Jose Jimenez edited this page Jul 8, 2021 · 78 revisions

This is the future of micromouse development.

The periscope feature allows the user to see exactly what is going on inside your micromouse. Enjoy.


Problem

The current issue with the development of the micromouse is in debugging the maze-solving algorithm in the 
hardware. Aside from being time-consuming, it is confusing to diagnose an issue from a conglomerate stream 
of repetitive output or LED status lights. 

Solution

Streamline a protocol between the simulator and the micromouse to effectively animate the stream of data 
in a virtual environment. Along with animating the data, the user can enter a command in a text box to 
send to the micromouse and then view the response in a terminal-style serial monitor.

Architecture

A periscope packet gets sent from your micromouse to the simulator.
The user first connects to a device port in the drop menu, i.e. Bluetooth serial port cu.HC-06-DevB. The
simulator receives a periscope packet sent from the micromouse. Finally, once the packet is parsed the
virtual mouse renders an updated environment. Note, that concurrently a serial monitor is printing, in
plain text, the data being received from the micromouse.

Periscope Protocol:

Protocol (text-based):
send("Periscope: (16x16)(15,0)(north)(up)");
Periscope Protocol (byte-based): (inactive)

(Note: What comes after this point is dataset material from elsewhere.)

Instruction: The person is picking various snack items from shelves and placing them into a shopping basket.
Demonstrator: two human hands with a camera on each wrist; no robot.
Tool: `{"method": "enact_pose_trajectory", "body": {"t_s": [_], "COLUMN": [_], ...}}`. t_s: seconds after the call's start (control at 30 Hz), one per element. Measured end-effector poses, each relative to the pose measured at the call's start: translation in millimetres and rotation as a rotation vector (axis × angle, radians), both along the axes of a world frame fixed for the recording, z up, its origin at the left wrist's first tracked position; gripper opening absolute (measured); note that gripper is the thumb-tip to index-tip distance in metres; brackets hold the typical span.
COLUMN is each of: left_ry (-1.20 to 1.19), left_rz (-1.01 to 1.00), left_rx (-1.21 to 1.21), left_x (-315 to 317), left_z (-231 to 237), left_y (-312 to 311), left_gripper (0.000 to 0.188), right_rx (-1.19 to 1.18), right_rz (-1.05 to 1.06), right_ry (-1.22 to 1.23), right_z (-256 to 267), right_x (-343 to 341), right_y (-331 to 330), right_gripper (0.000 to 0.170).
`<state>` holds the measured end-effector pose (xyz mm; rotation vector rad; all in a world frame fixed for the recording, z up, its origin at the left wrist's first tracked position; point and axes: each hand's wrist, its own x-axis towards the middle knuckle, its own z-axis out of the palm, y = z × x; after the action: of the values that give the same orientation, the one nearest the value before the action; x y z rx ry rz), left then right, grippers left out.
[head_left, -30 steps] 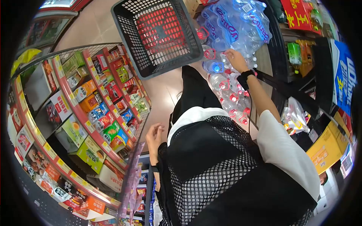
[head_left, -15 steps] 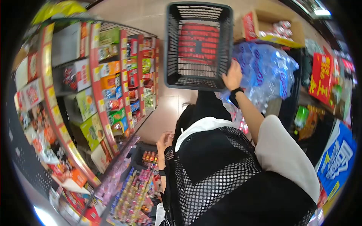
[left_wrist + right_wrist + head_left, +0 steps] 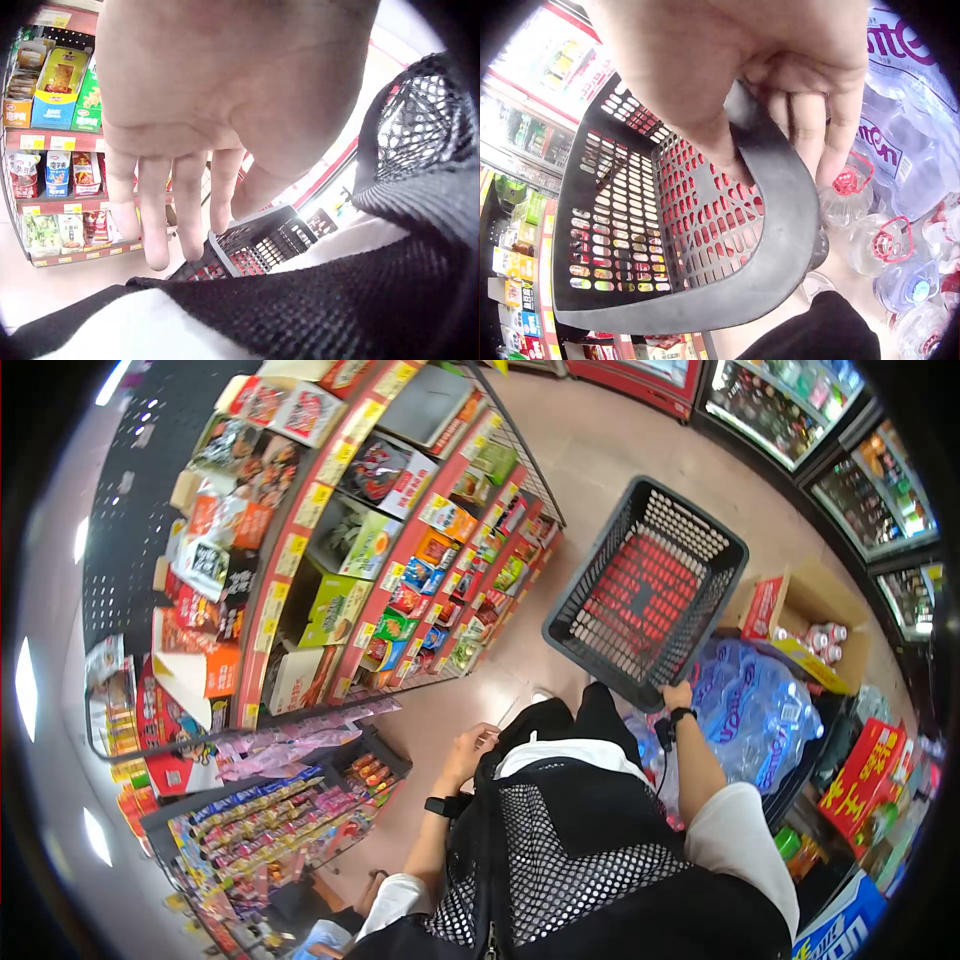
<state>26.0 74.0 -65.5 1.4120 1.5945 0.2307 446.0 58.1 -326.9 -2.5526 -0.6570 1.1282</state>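
A dark grey slotted shopping basket (image 3: 600,672) stands ahead of the legs, red showing through the holes in its bottom. My right hand (image 3: 677,696) grips its near right corner. Seen from the right wrist, the thumb lies inside the rim (image 3: 784,225) and the fingers hang over the outside. Beside that hand are a plastic-wrapped pack of water bottles (image 3: 755,710) and several large clear bottles (image 3: 885,246), most with red caps and loop handles. My left hand (image 3: 468,753) hangs by the waist, holding nothing; its fingers (image 3: 155,217) point down, loosely extended.
Snack shelves (image 3: 350,595) with red price rails rise on the left. A low rack of small packets (image 3: 270,815) stands nearer. Beyond the water pack sits an opened carton (image 3: 765,608) of bottles. Glass-door fridges (image 3: 780,405) line the far right, and tiled floor (image 3: 600,440) runs between.
My right hand has left the bottles and water pack and taken hold of the basket's rim. The head view has turned left, so basket and shelves sit farther right. The left hand stays free.
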Motion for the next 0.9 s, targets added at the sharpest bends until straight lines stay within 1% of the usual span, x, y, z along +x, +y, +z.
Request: {"method": "enact_pose_trajectory", "body": {"t_s": [0.07, 0.13, 0.2, 0.23, 0.27, 0.33, 0.4, 0.47, 0.5, 0.53, 0.57, 0.6, 0.63, 0.67, 0.7, 0.73, 0.8, 0.87, 0.9], "left_ry": [0.0, -0.015, 0.001, 0.019, 0.03, -0.025, -0.031, -0.02, -0.05, -0.084, -0.077, -0.074, -0.074, -0.058, -0.074, -0.054, -0.045, -0.062, -0.064], "left_rz": [-0.051, -0.062, -0.132, -0.161, -0.164, -0.195, -0.2, -0.2, -0.195, -0.186, -0.192, -0.201, -0.207, -0.172, -0.163, -0.167, -0.181, -0.182, -0.194], "left_rx": [-0.021, 0.012, 0.03, 0.036, 0.022, 0.077, 0.121, 0.153, 0.167, 0.188, 0.187, 0.176, 0.235, 0.261, 0.198, 0.272, 0.329, 0.357, 0.374], "left_x": [-2.4, -4.2, -1.1, -1.9, -0.4, -1.7, -10.0, -15.2, -23.6, -30.7, -37.6, -45.0, -54.8, -58.8, -62.2, -68.8, -78.8, -87.5, -91.5], "left_z": [0.0, -2.2, -0.9, -3.1, -0.7, 0.7, 0.0, -3.9, -11.9, -23.4, -29.6, -37.1, -49.3, -56.3, -44.3, -48.6, -52.4, -53.4, -51.3], "left_y": [-0.6, 1.2, 4.7, 5.9, 8.4, 9.9, 6.0, 3.1, 1.0, 0.8, -1.0, -3.9, -3.6, -3.8, 1.4, 0.9, 13.3, 16.8, 21.3], "left_gripper": [0.018, 0.019, 0.02, 0.023, 0.023, 0.023, 0.021, 0.02, 0.021, 0.022, 0.023, 0.023, 0.023, 0.024, 0.026, 0.026, 0.026, 0.026, 0.026], "right_rx": [0.03, 0.029, 0.165, 0.229, 0.196, 0.217, 0.293, 0.352, 0.389, 0.434, 0.482, 0.38, 0.419, 0.278, 0.241, 0.209, 0.219, -0.04, -0.039], "right_rz": [0.008, -0.014, -0.006, -0.041, -0.026, -0.083, -0.162, -0.157, -0.15, -0.14, -0.072, -0.064, -0.03, 0.002, 0.048, -0.003, 0.21, 1.217, 1.219], "right_ry": [0.004, 0.029, 0.113, 0.096, 0.104, 0.019, 0.113, 0.126, 0.081, 0.032, -0.001, -0.023, -0.107, -0.13, -0.069, -0.018, 0.019, -0.234, -0.252], "right_z": [6.9, 14.0, 19.2, -1.7, -20.7, -48.9, -71.0, -41.6, -28.9, -22.0, -33.4, -17.2, -25.4, -21.5, -11.7, -0.2, 14.7, -72.0, -62.1], "right_x": [-2.8, -3.9, -6.1, -6.9, -5.9, -11.9, -18.4, -29.0, -39.7, -43.0, -43.7, -50.0, -55.8, -57.6, -61.2, -69.7, -74.9, -45.4, -50.4], "right_y": [-1.6, -3.3, -3.1, -8.4, -9.7, -14.2, -22.4, -26.8, -31.7, -34.6, -44.4, -54.1, -63.1, -68.8, -75.1, -87.1, -94.2, -102.9, -95.5], "right_gripper": [0.05, 0.051, 0.05, 0.047, 0.046, 0.044, 0.043, 0.048, 0.053, 0.058, 0.066, 0.069, 0.073, 0.075, 0.075, 0.075, 0.063, 0.041, 0.041]}}
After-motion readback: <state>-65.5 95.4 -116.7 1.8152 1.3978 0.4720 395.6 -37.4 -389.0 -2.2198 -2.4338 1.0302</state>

Serial Monitor Architecture

This is how your micromouse data gets outputted to a terminal style serial monitor.
The simulator receives the micromouse data and then streams it to an output file i.e. "/tmp/periscope.log".
Note that as soon as the user successfully connects to their device port - on the drop menu, a terminal 
window is created to automatically run the "periscopeSerialMonitor.sh" script. This script waits for
a new line of data to be written at the end of the log file then outputs it to the terminal console.